(515g) Stabilizing Insulin and Lysozyme Against Thermal Denaturation through Pegylation: Insights from Molecular Dynamics Simulations

Protein-based therapeutics, also known as "biologics," represent one of the most rapidly expanding categories of therapies approved by the FDA. However, the inherent instability of proteins poses a significant challenge to their utilization as standalone therapeutic agents. During storage and administration, proteins may unravel and lose their secondary structure due to various factors, such as fluctuations in temperature, solution pH, shearing forces, and other external stressors. Understanding the relationship between temperature and protein structure is critical in developing effective strategies to prevent protein misfolding and aggregation. Meanwhile, to prolong their lifetime and enhance in vivo performance, many protein drugs currently on the market are conjugated with polyethylene glycol (PEG). PEGylation improves protein therapeutics' stability, solubility, and pharmacokinetic properties, allowing for reduced dosing frequency and potentially minimizing side effects. Despite the widespread use of PEGylation, the specific mechanisms of polymers that stabilize proteins remain largely unknown. A comprehensive understanding of the destabilizing effects triggered by external stressors and the subsequent stabilizing interactions is essential for designing more stable and effective protein therapeutics.

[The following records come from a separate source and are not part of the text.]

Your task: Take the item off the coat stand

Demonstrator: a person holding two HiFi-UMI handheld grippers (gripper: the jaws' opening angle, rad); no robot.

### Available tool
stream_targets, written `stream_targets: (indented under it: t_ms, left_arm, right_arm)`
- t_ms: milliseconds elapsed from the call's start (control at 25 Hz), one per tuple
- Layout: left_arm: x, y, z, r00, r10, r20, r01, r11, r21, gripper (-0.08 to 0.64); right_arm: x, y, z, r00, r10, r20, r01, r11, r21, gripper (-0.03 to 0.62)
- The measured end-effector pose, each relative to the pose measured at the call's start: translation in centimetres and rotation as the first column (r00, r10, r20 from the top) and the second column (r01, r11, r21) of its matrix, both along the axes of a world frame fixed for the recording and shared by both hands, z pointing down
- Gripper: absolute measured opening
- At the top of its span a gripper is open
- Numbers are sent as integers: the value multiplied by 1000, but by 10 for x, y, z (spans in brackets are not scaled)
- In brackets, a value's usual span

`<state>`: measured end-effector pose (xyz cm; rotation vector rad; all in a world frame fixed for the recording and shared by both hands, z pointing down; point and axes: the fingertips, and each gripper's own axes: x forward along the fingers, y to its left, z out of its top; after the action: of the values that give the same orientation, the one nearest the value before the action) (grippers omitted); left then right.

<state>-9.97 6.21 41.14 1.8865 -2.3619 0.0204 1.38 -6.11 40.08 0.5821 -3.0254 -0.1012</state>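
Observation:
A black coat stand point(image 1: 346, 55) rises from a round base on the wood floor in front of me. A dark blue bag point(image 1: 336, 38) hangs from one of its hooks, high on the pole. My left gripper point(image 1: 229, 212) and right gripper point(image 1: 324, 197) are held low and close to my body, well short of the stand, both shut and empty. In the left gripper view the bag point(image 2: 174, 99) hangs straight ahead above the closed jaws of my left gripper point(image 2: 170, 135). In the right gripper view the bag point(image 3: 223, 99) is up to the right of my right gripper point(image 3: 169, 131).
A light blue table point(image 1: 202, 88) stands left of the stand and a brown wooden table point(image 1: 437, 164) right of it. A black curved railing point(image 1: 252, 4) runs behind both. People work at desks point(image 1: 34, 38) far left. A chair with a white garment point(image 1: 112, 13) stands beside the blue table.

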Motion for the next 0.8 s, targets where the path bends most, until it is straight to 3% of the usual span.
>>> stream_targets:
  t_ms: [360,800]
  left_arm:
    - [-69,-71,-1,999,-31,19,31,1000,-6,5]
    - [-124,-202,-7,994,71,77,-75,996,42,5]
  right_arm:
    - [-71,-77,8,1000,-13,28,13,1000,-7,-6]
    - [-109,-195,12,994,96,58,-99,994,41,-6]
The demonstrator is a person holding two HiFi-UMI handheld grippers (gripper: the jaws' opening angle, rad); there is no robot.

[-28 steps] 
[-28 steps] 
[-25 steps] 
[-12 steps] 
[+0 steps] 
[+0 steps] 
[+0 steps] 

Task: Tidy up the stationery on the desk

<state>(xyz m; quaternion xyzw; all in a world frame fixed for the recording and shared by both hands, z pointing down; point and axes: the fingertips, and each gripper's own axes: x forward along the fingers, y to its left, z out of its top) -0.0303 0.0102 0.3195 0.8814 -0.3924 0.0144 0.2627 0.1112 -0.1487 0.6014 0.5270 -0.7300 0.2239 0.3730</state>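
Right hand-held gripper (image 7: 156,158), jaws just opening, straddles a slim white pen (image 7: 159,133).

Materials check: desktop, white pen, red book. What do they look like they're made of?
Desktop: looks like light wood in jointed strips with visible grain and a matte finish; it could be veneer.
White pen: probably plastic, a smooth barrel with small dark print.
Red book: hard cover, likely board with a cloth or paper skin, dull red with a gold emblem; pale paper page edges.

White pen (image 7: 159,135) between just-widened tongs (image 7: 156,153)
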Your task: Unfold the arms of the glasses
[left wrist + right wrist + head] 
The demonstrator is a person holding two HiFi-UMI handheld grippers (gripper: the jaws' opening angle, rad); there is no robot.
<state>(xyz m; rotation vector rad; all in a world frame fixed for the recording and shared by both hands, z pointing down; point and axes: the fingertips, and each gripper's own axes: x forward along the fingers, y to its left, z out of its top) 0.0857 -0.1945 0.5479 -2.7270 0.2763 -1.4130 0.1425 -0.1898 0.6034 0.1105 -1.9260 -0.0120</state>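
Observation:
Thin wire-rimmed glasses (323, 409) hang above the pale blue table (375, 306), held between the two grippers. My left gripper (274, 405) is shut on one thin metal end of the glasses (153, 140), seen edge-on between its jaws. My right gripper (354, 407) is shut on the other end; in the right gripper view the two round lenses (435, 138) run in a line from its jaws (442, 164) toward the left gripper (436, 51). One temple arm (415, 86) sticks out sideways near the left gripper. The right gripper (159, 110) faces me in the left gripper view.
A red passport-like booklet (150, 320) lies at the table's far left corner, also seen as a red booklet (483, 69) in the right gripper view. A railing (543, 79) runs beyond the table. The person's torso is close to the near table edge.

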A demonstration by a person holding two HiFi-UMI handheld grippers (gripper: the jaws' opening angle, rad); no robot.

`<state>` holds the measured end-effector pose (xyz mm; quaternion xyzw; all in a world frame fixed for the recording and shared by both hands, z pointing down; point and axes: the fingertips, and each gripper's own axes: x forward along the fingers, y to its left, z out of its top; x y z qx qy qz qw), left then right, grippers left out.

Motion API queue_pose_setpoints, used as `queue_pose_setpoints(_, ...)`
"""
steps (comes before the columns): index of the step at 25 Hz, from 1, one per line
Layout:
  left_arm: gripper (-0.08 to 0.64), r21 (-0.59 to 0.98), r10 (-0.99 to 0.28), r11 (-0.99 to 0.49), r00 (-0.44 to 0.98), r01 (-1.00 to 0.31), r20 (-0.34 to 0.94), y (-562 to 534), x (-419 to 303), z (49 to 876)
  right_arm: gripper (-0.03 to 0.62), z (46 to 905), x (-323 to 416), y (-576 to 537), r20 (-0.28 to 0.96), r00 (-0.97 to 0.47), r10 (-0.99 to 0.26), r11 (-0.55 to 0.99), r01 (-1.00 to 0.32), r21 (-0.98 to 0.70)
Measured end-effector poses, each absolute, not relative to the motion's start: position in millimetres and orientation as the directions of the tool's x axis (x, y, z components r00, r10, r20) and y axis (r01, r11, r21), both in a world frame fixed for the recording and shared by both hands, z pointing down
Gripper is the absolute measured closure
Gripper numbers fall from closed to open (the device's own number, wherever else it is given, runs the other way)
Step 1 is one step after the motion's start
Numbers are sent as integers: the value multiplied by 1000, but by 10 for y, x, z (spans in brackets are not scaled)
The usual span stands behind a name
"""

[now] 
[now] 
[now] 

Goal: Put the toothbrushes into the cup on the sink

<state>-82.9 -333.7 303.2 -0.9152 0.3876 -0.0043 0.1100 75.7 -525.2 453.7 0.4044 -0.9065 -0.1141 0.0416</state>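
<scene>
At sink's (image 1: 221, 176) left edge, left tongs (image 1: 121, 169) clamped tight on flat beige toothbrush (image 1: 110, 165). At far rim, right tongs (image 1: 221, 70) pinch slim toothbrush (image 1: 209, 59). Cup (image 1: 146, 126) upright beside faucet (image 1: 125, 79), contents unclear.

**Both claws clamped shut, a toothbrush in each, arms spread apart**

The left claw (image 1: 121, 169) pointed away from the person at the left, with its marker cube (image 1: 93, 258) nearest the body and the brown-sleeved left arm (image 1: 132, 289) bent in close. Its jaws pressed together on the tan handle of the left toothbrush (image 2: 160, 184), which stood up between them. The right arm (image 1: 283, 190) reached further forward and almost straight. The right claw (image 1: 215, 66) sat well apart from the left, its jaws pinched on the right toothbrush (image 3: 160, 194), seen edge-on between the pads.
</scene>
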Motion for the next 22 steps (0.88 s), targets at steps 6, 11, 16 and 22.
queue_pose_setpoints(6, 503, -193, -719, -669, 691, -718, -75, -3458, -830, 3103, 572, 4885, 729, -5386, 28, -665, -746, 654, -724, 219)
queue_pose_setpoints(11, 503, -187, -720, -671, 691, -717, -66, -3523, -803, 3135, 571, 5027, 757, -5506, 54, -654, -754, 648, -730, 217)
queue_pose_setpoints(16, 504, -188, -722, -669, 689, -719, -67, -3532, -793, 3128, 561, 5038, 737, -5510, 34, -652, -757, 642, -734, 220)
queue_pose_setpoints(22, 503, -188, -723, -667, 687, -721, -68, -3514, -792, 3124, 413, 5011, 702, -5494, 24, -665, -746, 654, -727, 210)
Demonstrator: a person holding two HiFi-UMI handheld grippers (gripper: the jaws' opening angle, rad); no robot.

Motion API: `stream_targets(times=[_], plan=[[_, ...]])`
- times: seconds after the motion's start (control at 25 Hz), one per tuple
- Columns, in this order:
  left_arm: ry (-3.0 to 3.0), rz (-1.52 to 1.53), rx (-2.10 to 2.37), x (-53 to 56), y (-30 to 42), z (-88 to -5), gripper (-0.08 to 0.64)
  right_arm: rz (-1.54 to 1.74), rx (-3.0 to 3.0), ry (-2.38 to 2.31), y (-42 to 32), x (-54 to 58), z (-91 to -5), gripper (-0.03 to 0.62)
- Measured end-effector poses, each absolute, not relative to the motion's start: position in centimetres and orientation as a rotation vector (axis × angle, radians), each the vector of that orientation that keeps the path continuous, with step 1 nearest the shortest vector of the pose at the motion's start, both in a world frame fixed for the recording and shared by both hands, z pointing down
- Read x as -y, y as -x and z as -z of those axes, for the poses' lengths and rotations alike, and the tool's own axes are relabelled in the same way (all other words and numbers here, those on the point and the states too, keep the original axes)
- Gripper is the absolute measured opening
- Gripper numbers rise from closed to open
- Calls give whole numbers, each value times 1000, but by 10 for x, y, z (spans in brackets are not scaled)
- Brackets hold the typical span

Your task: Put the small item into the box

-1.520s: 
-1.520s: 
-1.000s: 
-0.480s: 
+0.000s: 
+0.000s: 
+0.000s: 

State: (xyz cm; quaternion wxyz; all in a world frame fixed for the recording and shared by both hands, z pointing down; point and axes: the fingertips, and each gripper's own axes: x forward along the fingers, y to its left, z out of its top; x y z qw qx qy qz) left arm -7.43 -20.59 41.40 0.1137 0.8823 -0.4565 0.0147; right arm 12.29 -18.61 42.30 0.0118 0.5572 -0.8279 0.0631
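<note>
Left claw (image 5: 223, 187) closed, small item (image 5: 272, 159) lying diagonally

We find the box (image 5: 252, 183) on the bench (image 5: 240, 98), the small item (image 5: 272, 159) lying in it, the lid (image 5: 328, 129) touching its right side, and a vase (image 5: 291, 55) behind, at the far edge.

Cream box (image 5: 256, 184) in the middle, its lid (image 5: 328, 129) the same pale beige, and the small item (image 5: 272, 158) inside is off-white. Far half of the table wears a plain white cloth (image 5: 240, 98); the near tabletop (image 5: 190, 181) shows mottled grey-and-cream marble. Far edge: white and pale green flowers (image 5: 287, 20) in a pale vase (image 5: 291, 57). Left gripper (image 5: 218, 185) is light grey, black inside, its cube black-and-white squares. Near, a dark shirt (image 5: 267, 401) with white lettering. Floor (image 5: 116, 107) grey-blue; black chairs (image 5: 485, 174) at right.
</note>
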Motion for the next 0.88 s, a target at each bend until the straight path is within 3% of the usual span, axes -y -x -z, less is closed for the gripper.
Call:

In this study, we employed all-atom molecular dynamics (MD) simulations to examine the protein unfolding process of hen egg-white lysozyme (well-characterized protein) and insulin (widely used therapeutic protein) under elevated temperatures. We first assessed the accuracy of two forcefields - CHARMM36 and Amber ff99SB-ILDN for modeling the high-temperature unfolding process. By accessing the global structural change and local residue level details, we are able to capture the unfolding process and identify residues that degrade first, which we refer to as the proteins' "weak links." Subsequently, we conjugated the proteins with PEG to understand how PEG helps preserve the protein structure at higher temperatures. We find that PEG displaces water molecules from the protein, leading to the preservation of native contact and the stabilization of the secondary structure of the protein. Results from this work will help us design novel polymer conjugates for protein therapeutic applications.